Exercise requirements - All records are to be printed again exactly as they appear.

Stored data -
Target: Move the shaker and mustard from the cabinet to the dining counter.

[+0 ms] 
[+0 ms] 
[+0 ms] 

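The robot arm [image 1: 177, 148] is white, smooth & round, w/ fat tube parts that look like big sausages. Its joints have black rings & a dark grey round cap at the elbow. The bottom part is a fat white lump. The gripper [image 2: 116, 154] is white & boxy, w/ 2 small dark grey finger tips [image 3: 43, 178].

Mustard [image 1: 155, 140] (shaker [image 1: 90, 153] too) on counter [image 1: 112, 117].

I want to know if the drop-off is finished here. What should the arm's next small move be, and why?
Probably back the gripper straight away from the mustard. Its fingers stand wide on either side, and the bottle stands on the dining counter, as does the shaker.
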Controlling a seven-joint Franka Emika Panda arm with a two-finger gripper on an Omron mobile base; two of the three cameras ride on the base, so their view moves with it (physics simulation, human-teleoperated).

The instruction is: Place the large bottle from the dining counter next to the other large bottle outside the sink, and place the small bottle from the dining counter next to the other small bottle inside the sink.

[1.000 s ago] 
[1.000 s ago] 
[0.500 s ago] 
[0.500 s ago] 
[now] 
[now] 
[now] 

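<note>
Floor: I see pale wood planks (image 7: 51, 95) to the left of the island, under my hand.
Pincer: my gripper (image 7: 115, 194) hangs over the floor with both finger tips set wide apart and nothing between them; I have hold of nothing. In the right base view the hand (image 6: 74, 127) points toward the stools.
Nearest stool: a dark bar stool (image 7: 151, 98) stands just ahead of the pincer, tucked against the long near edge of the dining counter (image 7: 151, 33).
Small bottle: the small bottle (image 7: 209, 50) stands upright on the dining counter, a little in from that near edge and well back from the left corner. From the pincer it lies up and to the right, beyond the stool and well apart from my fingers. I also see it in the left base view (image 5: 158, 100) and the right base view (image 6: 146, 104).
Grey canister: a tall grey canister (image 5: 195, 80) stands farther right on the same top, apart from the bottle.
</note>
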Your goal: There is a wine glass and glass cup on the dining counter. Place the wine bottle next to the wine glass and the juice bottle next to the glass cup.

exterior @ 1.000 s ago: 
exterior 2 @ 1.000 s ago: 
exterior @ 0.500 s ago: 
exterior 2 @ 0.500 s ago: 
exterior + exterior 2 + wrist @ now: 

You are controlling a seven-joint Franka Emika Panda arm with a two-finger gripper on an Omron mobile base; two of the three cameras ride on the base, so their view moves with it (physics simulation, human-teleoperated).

Response box -
Target: Move the shaker and mustard from the cabinet to the dining counter.

[+0 ms] 
[+0 ms] 
[+0 ms] 

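The robot arm [image 1: 177, 148] is white, smooth & round, w/ fat tube parts that look like big sausages. Its joints have black rings & a dark grey round cap at the elbow. The bottom part is a fat white lump. The gripper [image 2: 116, 154] is white & boxy, w/ 2 small dark grey finger tips [image 3: 43, 178].

Mustard [image 1: 155, 140] (shaker [image 1: 90, 153] too) on counter [image 1: 112, 117].

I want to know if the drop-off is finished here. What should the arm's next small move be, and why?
Probably back the gripper straight away from the mustard. Its fingers stand wide on either side, and the bottle stands on the dining counter, as does the shaker.
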Controlling a seven-joint Franka Emika Panda arm with a two-finger gripper on an Omron mobile base; two of the three cameras ride on the base, so their view moves with it (physics simulation, human-teleoperated).

The instruction is: Place the large bottle from the dining counter next to the other large bottle outside the sink, and place the small bottle from the dining counter next to the other small bottle inside the sink.

[1.000 s ago] 
[1.000 s ago] 
[0.500 s ago] 
[0.500 s ago] 
[now] 
[now] 
[now] 

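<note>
Floor: I see pale wood planks (image 7: 51, 95) to the left of the island, under my hand.
Pincer: my gripper (image 7: 115, 194) hangs over the floor with both finger tips set wide apart and nothing between them; I have hold of nothing. In the right base view the hand (image 6: 74, 127) points toward the stools.
Nearest stool: a dark bar stool (image 7: 151, 98) stands just ahead of the pincer, tucked against the long near edge of the dining counter (image 7: 151, 33).
Small bottle: the small bottle (image 7: 209, 50) stands upright on the dining counter, a little in from that near edge and well back from the left corner. From the pincer it lies up and to the right, beyond the stool and well apart from my fingers. I also see it in the left base view (image 5: 158, 100) and the right base view (image 6: 146, 104).
Grey canister: a tall grey canister (image 5: 195, 80) stands farther right on the same top, apart from the bottle.
</note>
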Your goal: There is a wine glass and glass cup on the dining counter. Place the wine bottle next to the wine glass and the juice bottle next to the glass cup.

exterior @ 1.000 s ago: 
exterior 2 @ 1.000 s ago: 
exterior @ 0.500 s ago: 
exterior 2 @ 0.500 s ago: 
exterior + exterior 2 + wrist @ now: 

You are controlling a seven-joint Franka Emika Panda arm with a two-finger gripper on an Omron mobile base; two of the three cameras ride on the base, so their view moves with it (physics simulation, human-teleoperated).

No additional answer text is required.